Cookson B, Tripp J, Leung T, Williams J D
Infection. 1980;8 Suppl 3:S 239-42. doi: 10.1007/BF01639588.
The recommended neonatal dosage regime for amikacin of 15 mg/kg/day was found to be unsatisfactory in four neonates and a loading dose of 10 mg/kg did not improve levels in two further newborns with normal renal function. Fourteen neonates on 20 mg/kg/day regime achieved satisfactory levels; peak values were 21.5 +/- 4.5 microgram/ml and trough levels 3.34 +/- 2.05 microgram/ml. Peak time ranged from 17 to 60 minutes and varied with the dose given. The half-life was related to plasma creatinine, urea, post-natal age and weight. Thirteen neonates with pre-existing renal impairment were managed by alteration of dosage interval or quantity given. Side-effects were confined to eosinophilia in six infants, and no definite nephrotoxicity or gross eighth nerve damage was demonstrated.

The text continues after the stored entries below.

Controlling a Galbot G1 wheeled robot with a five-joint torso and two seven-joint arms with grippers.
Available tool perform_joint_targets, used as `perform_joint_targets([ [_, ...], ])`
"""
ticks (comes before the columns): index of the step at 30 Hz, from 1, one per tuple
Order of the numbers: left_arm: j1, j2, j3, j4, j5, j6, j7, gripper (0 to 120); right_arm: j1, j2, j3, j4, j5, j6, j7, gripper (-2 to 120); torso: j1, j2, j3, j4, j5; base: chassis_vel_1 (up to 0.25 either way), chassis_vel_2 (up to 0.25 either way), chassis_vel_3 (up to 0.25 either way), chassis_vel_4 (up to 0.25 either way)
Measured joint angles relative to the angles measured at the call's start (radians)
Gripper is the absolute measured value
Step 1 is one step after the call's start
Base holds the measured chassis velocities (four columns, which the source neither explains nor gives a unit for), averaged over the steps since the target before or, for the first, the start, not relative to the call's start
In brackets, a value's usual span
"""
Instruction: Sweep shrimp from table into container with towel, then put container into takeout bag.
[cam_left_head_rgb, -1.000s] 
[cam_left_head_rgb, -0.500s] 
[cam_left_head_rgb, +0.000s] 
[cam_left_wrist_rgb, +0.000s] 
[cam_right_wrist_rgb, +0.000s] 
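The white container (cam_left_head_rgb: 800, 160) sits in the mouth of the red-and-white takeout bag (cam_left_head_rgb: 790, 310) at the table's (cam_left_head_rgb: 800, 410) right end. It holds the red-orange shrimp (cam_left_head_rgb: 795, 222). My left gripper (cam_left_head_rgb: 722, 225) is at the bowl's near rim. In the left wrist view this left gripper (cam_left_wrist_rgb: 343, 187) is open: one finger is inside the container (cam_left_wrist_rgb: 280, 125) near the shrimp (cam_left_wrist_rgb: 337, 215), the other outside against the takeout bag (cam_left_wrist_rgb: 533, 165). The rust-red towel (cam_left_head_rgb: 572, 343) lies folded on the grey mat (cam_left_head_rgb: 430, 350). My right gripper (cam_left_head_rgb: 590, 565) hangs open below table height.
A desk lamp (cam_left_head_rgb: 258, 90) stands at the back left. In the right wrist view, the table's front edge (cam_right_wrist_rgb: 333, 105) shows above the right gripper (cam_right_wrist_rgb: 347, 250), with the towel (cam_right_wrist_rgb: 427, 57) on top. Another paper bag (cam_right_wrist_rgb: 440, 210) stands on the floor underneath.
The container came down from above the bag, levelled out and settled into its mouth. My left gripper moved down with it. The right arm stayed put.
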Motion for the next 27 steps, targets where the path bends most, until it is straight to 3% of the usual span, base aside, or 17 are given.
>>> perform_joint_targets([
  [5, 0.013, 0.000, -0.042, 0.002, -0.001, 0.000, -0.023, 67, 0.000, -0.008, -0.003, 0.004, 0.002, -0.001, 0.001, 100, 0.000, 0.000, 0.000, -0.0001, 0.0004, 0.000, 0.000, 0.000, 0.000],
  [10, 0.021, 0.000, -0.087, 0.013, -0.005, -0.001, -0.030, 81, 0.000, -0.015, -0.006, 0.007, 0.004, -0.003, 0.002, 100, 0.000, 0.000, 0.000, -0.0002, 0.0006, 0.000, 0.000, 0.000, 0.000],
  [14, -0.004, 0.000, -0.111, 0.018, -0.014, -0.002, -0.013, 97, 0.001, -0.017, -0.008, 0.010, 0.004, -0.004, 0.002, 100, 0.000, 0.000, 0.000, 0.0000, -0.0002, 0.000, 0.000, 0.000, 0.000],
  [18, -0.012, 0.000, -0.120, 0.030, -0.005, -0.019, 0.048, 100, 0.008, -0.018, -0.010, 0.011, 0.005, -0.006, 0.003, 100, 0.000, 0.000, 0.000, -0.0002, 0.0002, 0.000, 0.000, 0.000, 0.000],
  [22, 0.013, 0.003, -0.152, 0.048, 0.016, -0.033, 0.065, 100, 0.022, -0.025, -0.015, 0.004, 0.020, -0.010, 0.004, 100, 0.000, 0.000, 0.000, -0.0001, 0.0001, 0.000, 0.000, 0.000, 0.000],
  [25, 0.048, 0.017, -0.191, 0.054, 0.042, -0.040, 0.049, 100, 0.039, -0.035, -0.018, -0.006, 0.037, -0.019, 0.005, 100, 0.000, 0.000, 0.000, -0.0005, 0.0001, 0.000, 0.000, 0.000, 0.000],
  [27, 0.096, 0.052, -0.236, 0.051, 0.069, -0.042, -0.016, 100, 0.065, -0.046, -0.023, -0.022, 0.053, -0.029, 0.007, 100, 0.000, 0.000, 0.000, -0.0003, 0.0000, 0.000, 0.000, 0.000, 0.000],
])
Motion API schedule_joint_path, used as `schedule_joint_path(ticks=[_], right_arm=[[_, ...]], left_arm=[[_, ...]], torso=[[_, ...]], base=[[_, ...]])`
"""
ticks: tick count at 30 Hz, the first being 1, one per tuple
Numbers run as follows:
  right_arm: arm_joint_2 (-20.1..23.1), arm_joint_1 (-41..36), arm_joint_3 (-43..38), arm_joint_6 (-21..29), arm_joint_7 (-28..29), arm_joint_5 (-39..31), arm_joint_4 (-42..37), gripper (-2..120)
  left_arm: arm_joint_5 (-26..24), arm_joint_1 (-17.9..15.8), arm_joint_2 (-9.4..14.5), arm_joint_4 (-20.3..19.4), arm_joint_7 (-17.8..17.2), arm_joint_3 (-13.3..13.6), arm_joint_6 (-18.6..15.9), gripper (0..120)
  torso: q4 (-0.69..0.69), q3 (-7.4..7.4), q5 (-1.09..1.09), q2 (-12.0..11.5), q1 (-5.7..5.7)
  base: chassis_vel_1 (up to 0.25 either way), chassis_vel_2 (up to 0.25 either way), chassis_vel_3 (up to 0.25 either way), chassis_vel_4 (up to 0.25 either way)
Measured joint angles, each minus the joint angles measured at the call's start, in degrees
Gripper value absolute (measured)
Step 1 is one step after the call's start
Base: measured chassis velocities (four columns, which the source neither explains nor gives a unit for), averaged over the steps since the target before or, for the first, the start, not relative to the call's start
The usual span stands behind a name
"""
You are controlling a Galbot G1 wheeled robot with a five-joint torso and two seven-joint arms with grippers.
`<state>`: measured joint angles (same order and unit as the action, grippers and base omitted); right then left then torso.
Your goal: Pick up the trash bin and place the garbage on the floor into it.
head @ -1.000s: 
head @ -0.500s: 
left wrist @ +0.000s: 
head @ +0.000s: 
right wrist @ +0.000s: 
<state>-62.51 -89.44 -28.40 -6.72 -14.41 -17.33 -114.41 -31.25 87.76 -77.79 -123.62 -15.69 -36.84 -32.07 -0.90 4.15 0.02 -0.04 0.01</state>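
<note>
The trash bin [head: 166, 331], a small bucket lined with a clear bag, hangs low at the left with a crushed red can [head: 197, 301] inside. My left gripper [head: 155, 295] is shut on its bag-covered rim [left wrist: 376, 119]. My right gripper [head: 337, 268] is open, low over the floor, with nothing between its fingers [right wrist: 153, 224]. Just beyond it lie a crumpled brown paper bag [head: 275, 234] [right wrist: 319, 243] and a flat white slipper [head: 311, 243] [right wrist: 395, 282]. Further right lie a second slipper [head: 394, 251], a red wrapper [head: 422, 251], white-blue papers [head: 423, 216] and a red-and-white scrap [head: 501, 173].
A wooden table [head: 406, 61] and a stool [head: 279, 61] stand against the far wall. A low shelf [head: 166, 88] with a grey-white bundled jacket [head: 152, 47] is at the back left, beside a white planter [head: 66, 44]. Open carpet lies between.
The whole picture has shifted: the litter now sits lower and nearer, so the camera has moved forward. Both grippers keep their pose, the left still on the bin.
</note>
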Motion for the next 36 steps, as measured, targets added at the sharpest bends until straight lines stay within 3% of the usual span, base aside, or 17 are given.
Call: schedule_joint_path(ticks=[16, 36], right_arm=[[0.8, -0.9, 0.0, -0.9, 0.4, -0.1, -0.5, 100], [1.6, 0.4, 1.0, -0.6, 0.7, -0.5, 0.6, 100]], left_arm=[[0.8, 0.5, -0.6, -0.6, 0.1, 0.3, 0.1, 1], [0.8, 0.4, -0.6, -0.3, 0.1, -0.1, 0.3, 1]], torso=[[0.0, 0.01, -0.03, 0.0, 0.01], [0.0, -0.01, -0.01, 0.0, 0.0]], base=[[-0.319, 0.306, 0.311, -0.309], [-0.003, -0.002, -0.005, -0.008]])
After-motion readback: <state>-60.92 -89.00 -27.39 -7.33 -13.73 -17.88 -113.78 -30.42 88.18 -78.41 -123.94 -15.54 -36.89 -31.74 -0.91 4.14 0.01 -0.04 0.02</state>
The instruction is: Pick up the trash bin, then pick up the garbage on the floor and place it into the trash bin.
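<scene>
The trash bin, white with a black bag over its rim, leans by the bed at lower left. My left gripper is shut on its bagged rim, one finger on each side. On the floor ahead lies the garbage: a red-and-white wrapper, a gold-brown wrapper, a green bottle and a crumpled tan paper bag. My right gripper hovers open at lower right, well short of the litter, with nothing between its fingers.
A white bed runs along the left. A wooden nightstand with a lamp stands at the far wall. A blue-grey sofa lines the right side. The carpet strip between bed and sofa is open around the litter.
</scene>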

已发现,对于4名新生儿而言,推荐的阿米卡星新生儿剂量方案(15毫克/千克/天)并不令人满意,另外2名肾功能正常的新生儿在给予10毫克/千克的负荷剂量后,其血药浓度并未提高。14名接受20毫克/千克/天剂量方案的新生儿血药浓度达到了满意水平;峰值为21.5±4.5微克/毫升,谷值为3.34±2.05微克/毫升。达峰时间为17至60分钟,且随给药剂量而变化。半衰期与血肌酐、尿素、出生后年龄和体重有关。13名已有肾功能损害的新生儿通过改变给药间隔或给药量进行治疗。副作用仅限于6名婴儿出现嗜酸性粒细胞增多,未发现明确的肾毒性或严重的第八对脑神经损伤。